Follow-up monitoring was carried out after the translocation and occasional authentic sightings of banded birds continued up to March 2006. There was no evidence of breeding pairs and the possibility of a population of miromiro establishing on the motu didn’t occur.

One bird known to the miromiro team as Mr RG was found back in his Hunua territory over 56 km away nine weeks after the translocation. This caused much fuss with the media in that his story made the front page of The NZ Herald, interviews with BBC and Radio NZ, a scientific paper written, 18 in total magazine/newspaper articles and an illustrated 43 page book on Mr RG’s flight home. This is a unique Tiritiri Matangi story and a translocation that’s part of the list of translocations to the motu.

The flight back to the original habitat proved beyond doubt that miromiro are able to fly some distances and across long stretches of water.

The answer to the question as to why a population of miromiro did not establish may be due to the competition from a bird of the same Petroica genus; toutouwai, the North Island robin, Petroica australis, that are well established on Tiritiri Matangi plus other resident competing birds. Barbara observed a strong reaction from a robin to a miromiro where the robin won that interaction, along with a fantail chasing a translocated miromiro round in a circle on the ground.

The present science thinking is that tomtits are difficult to translocate due to being good dispersers. No other strategy would be more successful. The best strategy now will be to let the island mature for miromiro to arrive by themselves if the motu is to their liking as they have done in many other places. Pays to keep in mind that not everything can be translocated and that natural colonisation is always preferable.

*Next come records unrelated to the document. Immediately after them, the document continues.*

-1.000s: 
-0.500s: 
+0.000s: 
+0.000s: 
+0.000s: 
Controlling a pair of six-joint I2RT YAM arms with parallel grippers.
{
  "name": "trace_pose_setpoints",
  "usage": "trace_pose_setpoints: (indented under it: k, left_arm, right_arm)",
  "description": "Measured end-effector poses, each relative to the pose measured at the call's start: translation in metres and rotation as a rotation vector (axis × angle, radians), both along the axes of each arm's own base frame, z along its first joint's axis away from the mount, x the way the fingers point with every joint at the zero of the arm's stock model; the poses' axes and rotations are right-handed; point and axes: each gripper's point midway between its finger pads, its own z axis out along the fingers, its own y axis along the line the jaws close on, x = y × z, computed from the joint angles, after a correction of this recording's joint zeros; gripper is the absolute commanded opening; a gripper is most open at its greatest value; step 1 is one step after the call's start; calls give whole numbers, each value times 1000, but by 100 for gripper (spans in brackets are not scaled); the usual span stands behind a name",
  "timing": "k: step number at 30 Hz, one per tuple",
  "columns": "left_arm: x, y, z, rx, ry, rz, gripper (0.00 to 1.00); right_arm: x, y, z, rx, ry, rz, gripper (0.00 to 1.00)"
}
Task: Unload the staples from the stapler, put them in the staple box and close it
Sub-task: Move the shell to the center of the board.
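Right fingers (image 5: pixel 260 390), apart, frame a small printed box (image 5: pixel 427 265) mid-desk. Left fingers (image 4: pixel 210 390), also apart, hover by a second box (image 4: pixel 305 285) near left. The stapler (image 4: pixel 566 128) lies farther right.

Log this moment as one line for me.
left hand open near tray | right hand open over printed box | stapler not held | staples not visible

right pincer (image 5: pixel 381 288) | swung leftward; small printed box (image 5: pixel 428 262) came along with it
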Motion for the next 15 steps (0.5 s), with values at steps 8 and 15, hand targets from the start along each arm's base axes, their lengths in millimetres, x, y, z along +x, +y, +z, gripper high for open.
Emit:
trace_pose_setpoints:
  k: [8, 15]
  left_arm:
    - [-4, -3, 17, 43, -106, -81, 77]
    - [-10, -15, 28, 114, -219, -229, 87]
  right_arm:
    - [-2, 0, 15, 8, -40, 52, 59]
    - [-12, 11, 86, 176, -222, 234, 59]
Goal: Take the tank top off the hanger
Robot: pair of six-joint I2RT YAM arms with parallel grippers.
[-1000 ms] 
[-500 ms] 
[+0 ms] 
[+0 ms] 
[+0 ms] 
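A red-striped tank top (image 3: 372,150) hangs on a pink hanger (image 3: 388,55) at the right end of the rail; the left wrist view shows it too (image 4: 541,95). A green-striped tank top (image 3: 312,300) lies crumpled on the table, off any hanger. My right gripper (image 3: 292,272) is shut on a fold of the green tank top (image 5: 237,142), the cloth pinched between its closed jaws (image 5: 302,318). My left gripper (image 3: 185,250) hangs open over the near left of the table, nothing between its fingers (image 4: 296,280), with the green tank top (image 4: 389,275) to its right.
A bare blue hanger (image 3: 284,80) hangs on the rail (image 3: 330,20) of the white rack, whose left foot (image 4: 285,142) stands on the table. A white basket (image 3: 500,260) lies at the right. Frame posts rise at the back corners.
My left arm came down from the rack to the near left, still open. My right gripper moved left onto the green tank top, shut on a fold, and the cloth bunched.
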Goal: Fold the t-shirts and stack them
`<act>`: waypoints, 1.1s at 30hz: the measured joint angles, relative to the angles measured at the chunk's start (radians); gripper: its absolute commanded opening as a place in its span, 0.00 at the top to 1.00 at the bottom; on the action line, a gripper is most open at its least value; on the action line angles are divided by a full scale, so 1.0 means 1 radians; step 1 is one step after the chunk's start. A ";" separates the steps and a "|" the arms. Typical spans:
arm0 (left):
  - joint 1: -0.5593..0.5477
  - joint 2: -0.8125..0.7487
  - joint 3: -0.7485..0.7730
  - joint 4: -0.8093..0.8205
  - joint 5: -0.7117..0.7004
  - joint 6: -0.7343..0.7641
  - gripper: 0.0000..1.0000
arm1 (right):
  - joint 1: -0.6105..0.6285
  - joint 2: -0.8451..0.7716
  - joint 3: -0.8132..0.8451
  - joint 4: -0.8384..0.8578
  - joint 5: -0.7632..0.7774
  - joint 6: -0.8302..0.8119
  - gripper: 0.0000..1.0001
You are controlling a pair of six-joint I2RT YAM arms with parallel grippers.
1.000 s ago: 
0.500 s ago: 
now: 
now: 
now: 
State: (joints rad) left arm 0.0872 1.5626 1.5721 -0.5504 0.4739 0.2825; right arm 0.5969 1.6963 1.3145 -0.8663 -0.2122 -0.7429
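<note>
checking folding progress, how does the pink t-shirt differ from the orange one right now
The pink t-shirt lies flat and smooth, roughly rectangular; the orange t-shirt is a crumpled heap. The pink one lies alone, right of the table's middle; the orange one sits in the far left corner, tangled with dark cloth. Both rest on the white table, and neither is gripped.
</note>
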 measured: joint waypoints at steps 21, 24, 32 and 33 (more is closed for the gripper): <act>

Both male and female vagrant miromiro are observed periodically on Tiritiri Matangi. One day they may establish when the habitat is more mature. Keep a look out for these delightful birds. Māori speak of an observant person as “ he karu miromiro” – “having a tomtit eye” due to miromiro being able to pick up a small item of food from 10m distance. Another Maori name for them is “torotoro” (scout) due to their habit of appearing on a branch or perching from a trunk from nowhere in the forest then vanishing.